I did have problems with my wife who has advanced dementia. Regarding the toilet I have to ensure that I take her to the toilet at regular intervals. I use the day pads and the night ones for her and have to supervise any wiping with no protest from her, using the "wet ones" which I dispose of in a nappy sack when used. There are accidents of course but we have to get over these. I have managed to get her in the shower, some small problems sometimes, but if she does not want that, then an all over wash will suffice. I realise that it is easier for me than it would be for a female looking after a male. I attempt to treat her as if things are normal, luckily I can take her out with no protest and we have recently had a weeks holiday in Scotland.
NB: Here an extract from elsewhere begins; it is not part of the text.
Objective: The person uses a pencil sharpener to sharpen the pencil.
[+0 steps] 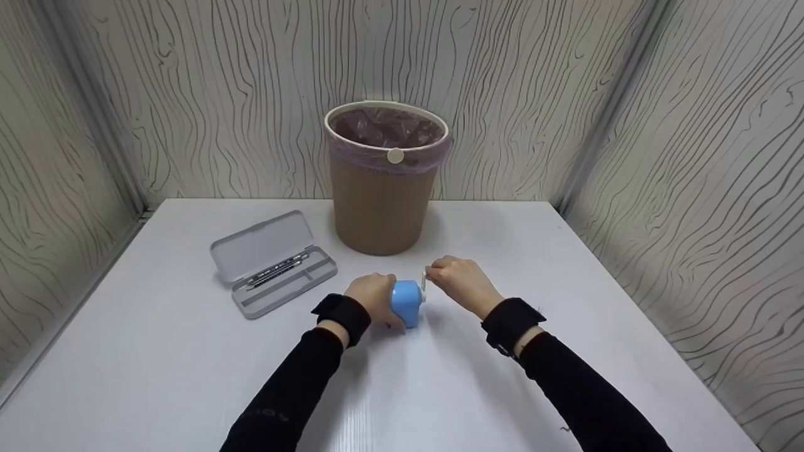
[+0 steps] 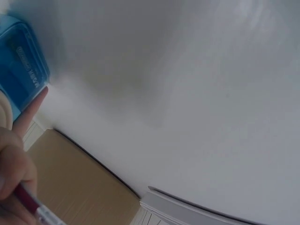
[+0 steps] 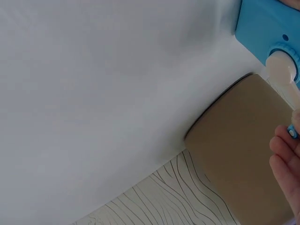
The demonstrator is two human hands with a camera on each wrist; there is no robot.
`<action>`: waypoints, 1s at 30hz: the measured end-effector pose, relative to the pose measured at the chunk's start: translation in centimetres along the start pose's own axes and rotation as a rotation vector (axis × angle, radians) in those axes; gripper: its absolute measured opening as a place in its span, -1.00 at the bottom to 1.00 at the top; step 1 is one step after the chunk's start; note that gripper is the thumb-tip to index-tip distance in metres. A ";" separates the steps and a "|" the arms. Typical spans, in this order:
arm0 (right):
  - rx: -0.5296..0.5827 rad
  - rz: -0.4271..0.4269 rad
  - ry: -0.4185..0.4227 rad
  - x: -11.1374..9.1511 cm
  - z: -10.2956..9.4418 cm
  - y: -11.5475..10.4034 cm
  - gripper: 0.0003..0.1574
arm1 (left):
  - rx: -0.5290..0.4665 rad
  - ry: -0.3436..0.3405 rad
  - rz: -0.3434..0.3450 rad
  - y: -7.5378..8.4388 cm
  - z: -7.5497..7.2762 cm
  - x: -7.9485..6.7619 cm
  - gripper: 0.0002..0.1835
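Note:
A small blue pencil sharpener (image 1: 407, 302) stands on the white table (image 1: 157, 351), also seen in the wrist views (image 2: 21, 70) (image 3: 267, 23). My left hand (image 1: 370, 296) is pressed against its left side. Its curled fingers grip a red pencil (image 2: 33, 204), and one fingertip touches the sharpener's body. My right hand (image 1: 455, 279) is at the sharpener's right side and pinches the white crank (image 1: 424, 279) (image 3: 282, 68), with the crank's blue knob between its fingers (image 3: 286, 154). Where the pencil enters the sharpener is hidden.
A tan waste bin (image 1: 383, 207) lined with a pink bag stands behind the hands. An open grey pencil case (image 1: 270, 263) with pens in it lies to the left. Patterned walls close in the table on three sides.

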State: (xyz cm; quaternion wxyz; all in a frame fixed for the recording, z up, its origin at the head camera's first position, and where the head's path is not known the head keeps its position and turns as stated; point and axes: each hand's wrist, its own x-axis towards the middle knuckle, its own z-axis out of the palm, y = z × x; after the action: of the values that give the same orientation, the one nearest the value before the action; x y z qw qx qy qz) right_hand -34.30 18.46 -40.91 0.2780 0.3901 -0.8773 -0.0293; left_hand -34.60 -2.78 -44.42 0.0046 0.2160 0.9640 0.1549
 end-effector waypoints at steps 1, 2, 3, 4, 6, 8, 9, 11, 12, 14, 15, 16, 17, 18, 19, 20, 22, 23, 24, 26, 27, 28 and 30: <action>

Difficulties of course, but not insurmountable.
 

Marigold53

Registered User
Aug 17, 2012
2
Fell for this one, they do not flush, makes me angry as the brand I bought are still on sale and each time I walk passed them in the supermarket aisle I mutter to myself "no they don't" I am now using small face clothes with oil and warm water, then they go into a bucket to soak in napisan and then washing machine.

Is it possible you could hand him enough loo paper and tell him what to do.
Could you tell me please, what kind of oil do you use. Sounds like a great idea rather than just warm water. Would help any skin irritation there?
 

Di Do

Registered User
Aug 10, 2012
3
Devon
Coping with toiletting

I have been dealing for 3 years now with a husband who has forgotten to clean himself after a bowel motion. Has had occasional incontinence but at the moment not a problem. At first he wouldn't let me help clean him up but now we have our routine and it seems to work reasonably well. At first I thought I couldn't cope with doing it but it does get better with time. He has IBS, often goes x3 a day and I now encourage him to go after meals and go into the bathroom with him. I sit on the edge of the bath and chat while he goes so can clean him as soon as he stands up. We do have a bidet which is very handy. If he insists on going in the downstairs loo then I use wet wipes and nappy bags. I blocked the drains once with "flushable" wipes! I line the back of his underpants with a long panti liner, easy to take out and replace if it gets soiled during the day. I have some Tena pants I bought but he won't wear those. If a carer is with him he won't let her see to him, so that is when we do have problems with soiling on clothes and bedding etc I have bought a kylie draw sheet to protect the bed for the next time I have respite (have care in house 24/7 then). He doesn't always realise he needs the loo, will get agitated and pace or go up to the bedroom and start getting ready for bed when he really needs the toilet. I feel I am his early warning system and am on constant alert to signs. We always use disabled loo while out or else I wouldn't be able to go to the loo. He'd wander off or into the Ladies looking for me. At first he wasn't happy with that, but over time it has become the norm. On odd occasions when disabled loo isn't available and he goes in the Gents he has come out with trousers down, anxiously looking for me. I've gone past the stage of being embarrassed now, just help him fasten up and off we go. Hope that helps.